8 fallacies of distributed computing:
1. The network is reliable

Mateusz Wilczyński CTO

Intro.

Have you ever had problems with your internet connection? It depends on the region you live in, the type of connection you have, and the time since you started using the internet, but in most cases, the answer is yes. Not very often, but it happens sometimes. Since we know that our internet connection is not reliable, why do we assume that the network is reliable when designing distributed systems, microservices, and especially when making a simple call from web applications to another system? Probably because the solutions used in professional data centres are much better. But the fact is that even they can fail. Not often, but believe me, they will fail at some time, probably in the worst possible moment.

Problem

Making network calls is very popular these days. There are many calls in a distributed system, for example when using the microservices approach. However, due to the increasing popularity of early API products and other IT trends, even a simple monolithic application needs to make a lot of API calls to external services.

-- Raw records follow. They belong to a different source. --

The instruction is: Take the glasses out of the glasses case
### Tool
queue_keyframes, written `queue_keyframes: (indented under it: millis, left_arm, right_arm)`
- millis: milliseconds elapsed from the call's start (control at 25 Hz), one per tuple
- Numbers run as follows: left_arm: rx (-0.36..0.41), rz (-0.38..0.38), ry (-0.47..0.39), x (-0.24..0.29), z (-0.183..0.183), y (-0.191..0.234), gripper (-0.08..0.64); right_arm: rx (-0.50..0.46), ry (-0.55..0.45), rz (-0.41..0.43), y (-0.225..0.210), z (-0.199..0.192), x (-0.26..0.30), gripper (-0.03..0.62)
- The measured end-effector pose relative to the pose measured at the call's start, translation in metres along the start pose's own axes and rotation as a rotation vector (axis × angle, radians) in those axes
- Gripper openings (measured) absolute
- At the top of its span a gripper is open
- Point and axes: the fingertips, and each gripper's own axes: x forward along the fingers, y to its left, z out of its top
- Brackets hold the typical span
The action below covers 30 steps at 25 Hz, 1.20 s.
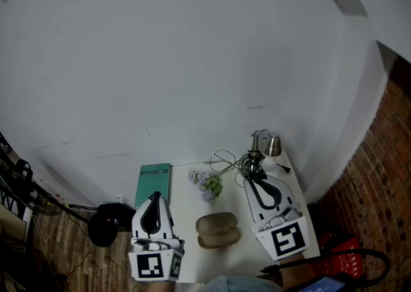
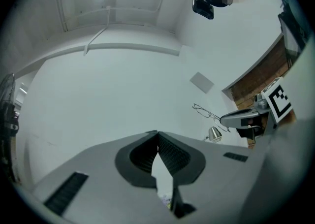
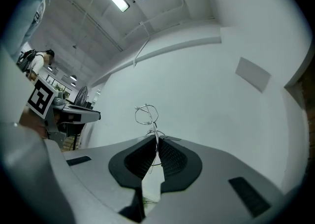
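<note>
Your left gripper (image 1: pixel 154 197) and right gripper (image 1: pixel 250 170) are white shells with a black teardrop-shaped lining round the jaws. At the six o'clock end of each sits a white cube, left (image 1: pixel 153 265) and right (image 1: pixel 287 240), printed with black square markers. Up close, the pads (image 2: pixel 170 151) are black and finely ribbed, and a dark slot (image 2: pixel 66 192) marks the shell at eight o'clock.

I see bare table (image 1: pixel 186 220) only left of the case (image 1: pixel 217 230); flowers (image 1: pixel 207 183) and a green book (image 1: pixel 154 183) block the far edge by the wall (image 1: pixel 192 60).
</note>
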Motion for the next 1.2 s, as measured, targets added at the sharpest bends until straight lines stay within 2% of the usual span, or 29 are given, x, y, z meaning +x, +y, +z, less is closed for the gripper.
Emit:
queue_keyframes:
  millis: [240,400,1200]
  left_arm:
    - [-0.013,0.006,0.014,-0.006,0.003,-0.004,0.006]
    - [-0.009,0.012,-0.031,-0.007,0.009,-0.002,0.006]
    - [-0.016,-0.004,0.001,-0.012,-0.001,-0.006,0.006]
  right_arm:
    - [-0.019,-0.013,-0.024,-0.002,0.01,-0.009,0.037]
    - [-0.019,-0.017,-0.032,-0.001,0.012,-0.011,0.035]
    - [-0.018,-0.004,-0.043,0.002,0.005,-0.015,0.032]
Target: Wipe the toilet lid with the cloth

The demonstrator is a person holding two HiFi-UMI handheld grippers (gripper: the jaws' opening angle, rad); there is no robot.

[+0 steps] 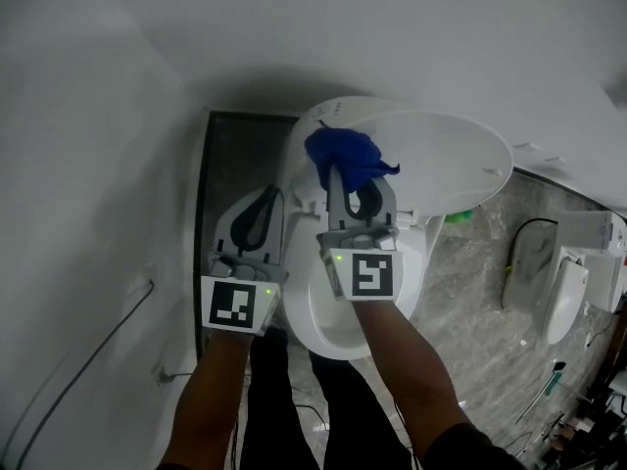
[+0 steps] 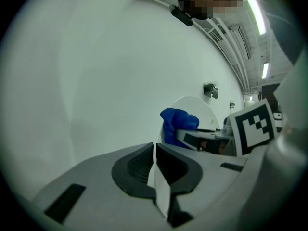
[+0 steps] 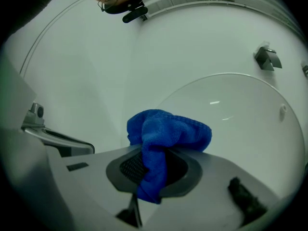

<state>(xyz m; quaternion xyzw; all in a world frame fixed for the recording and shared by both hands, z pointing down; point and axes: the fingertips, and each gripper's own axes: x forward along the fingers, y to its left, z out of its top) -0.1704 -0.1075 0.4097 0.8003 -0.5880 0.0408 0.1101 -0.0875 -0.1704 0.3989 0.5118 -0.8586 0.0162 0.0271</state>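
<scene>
Two handheld grippers are pictured above a white toilet bowl (image 1: 331, 333) whose toilet lid (image 1: 446, 160) is raised. A blue microfibre cloth (image 3: 166, 131) is clamped between the fingers of the right gripper (image 3: 154, 160), with its bunched bulk spilling just past the fingertips and a short tail hanging behind the pads. The lid lies directly ahead of those fingertips; whether cloth and lid are touching cannot be made out. The left gripper (image 2: 154, 150) is held to the left of the right gripper's fingers, its own fingers pressed together on nothing. Wiping is judged to be at its start. Only a narrow fold is pinched, so the cloth could be dragged out of the grip if rubbed hard across the lid. Should the wad be flattened, the plastic could be scraped by bare fingertips, and the upright lid could be tipped forward by a sideways catch.
</scene>
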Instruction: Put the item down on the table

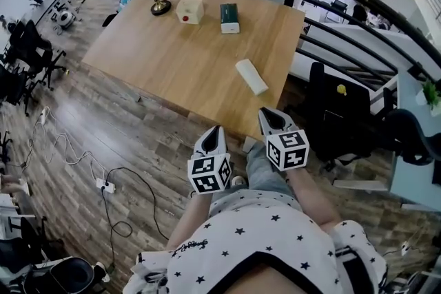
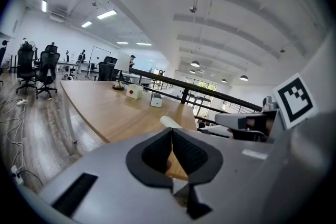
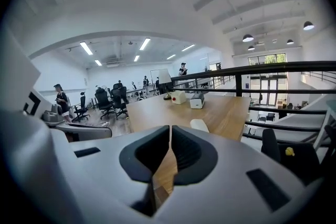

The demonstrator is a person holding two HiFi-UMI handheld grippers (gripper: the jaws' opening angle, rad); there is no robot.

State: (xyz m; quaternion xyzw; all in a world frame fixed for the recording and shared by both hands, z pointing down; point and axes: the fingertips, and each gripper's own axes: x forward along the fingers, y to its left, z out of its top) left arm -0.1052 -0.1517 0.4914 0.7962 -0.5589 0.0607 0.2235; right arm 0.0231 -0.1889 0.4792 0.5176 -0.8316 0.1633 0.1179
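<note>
Head view: the white item (image 1: 251,76) is seen lying on the table (image 1: 179,58), close to its near right edge, with broad bare wood to its left. A white box (image 1: 189,10) and a green box (image 1: 229,17) are set near the far edge. The left gripper (image 1: 215,129) and right gripper (image 1: 268,115) are held just off the near edge, jaws pressed together, with nothing between them.
</note>
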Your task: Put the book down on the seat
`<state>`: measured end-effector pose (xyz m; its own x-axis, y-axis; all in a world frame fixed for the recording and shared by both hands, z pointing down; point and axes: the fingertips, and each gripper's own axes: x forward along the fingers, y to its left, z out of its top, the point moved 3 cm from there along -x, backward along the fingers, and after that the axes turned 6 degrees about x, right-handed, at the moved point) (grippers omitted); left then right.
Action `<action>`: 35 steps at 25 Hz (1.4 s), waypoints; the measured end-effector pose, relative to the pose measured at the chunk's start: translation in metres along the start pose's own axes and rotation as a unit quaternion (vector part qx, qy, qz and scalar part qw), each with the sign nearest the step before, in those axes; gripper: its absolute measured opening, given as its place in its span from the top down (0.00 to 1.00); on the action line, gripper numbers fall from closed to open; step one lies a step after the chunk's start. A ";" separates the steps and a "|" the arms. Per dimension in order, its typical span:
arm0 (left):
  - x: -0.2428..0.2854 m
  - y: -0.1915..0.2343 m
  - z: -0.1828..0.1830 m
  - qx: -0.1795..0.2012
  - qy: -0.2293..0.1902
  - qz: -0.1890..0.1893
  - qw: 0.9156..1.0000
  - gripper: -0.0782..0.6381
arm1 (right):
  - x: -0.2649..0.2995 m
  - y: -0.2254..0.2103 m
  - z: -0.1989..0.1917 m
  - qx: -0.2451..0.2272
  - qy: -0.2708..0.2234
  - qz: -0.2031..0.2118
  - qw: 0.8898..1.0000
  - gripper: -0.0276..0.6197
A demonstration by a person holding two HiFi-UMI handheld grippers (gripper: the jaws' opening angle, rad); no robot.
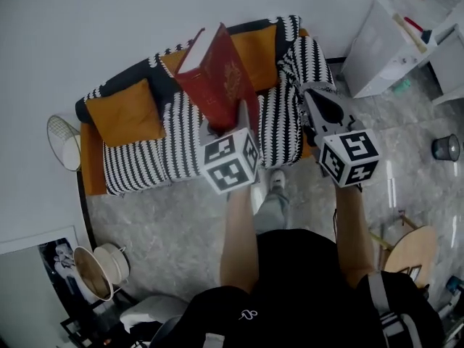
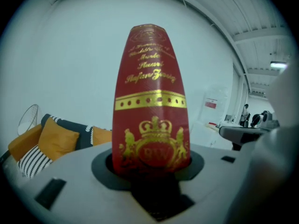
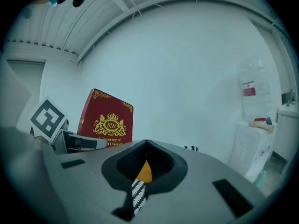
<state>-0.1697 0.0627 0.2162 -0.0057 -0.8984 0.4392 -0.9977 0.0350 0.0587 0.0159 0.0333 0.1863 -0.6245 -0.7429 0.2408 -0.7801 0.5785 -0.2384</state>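
Note:
A red hardback book [image 1: 217, 75] with gold print stands upright over the sofa, its lower edge gripped by my left gripper [image 1: 226, 125]. In the left gripper view the book's spine [image 2: 152, 101] rises straight out from between the jaws of the left gripper [image 2: 152, 171], which press on it. The sofa seat [image 1: 181, 154], covered in black-and-white stripes, lies just below and beyond the book. My right gripper [image 1: 312, 96] hangs to the book's right over the sofa's right end, shut and empty. From the right gripper [image 3: 146, 143] the book's cover [image 3: 106, 120] shows at the left.
Orange cushions [image 1: 123, 111] [image 1: 257, 53] lean on the sofa back. A round wire basket [image 1: 64, 142] stands at the sofa's left end and a white cabinet [image 1: 377, 49] at its right. A dark bin [image 1: 444, 148], a wooden stool [image 1: 409, 249] and a pale bucket [image 1: 98, 270] stand on the floor.

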 end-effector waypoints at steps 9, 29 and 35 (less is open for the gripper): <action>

Realizing exactly how much and when an application is making a network request is not as trivial as it may seem. This can be an issue especially for less experienced programmers, but in an application with a bad system design and lots of hacks, this can be an issue even for senior developers. I have personally seen a system containing an object method that was just a getter previously but changed to an API call because of an ugly hack. This change was implemented with the wrong assumption that the network is always reliable. That wrong design decision hit the development team many times and reverting it was not easy. Having hidden network calls can lead us to having distributed transactions without even realizing it. That’s an issue even if the network call succeeds. Distributed transactions are quite a big topic to discuss, definitely not for this article, but the simplest solution is to just avoid them as much as possible often by redesigning the system and modules boundaries. The assumption that a network is reliable may come from the way we execute and test our applications before pushing them to production. We are often doing it in the local environment or a prepared staging/test/QA environment much simpler than the real production. In such environments, network issues don’t exist at all or occur very rarely. That’s why it’s very easy to overlook them.

Solution

Our job as Software Engineers and Architects is to create reliable systems and applications based on an unreliable network. It is not an easy task, but it is achievable. The simplest solution is just the auto-retry mechanism. Another solution can be utilizing the Circuit Breaker solutions such as Hystrix, for example. Generally, it’s much easier if your system is designed to utilize asynchronous communication. In this case, you can use queuing systems that are good at handling errors and retrying automatically. Unfortunately, switching to async communication in a system not intended for this is not an easy task. In places where you only use the network to fetch data, you can use the fallback mechanism. This means using the default value, or more often a cached value, in case the network request fails.

Conclusion

You may say that these days the network in professional data centres is good enough, and you can treat it as a reliable asset. That may be a good assumption in simple systems. If you are responsible for creating a fintech solution that will be processing a lot of money every day, it is not acceptable. In fintech applications losing even a single transaction would be a big issue from the business, financial, and compliance perspective. It doesn’t mean that you should rewrite the entire system right away. It is always about managing the risk. In particular, you need to protect the most critical areas, but even in the case of less important parts of the system, you should consider what will happen if the network call fails.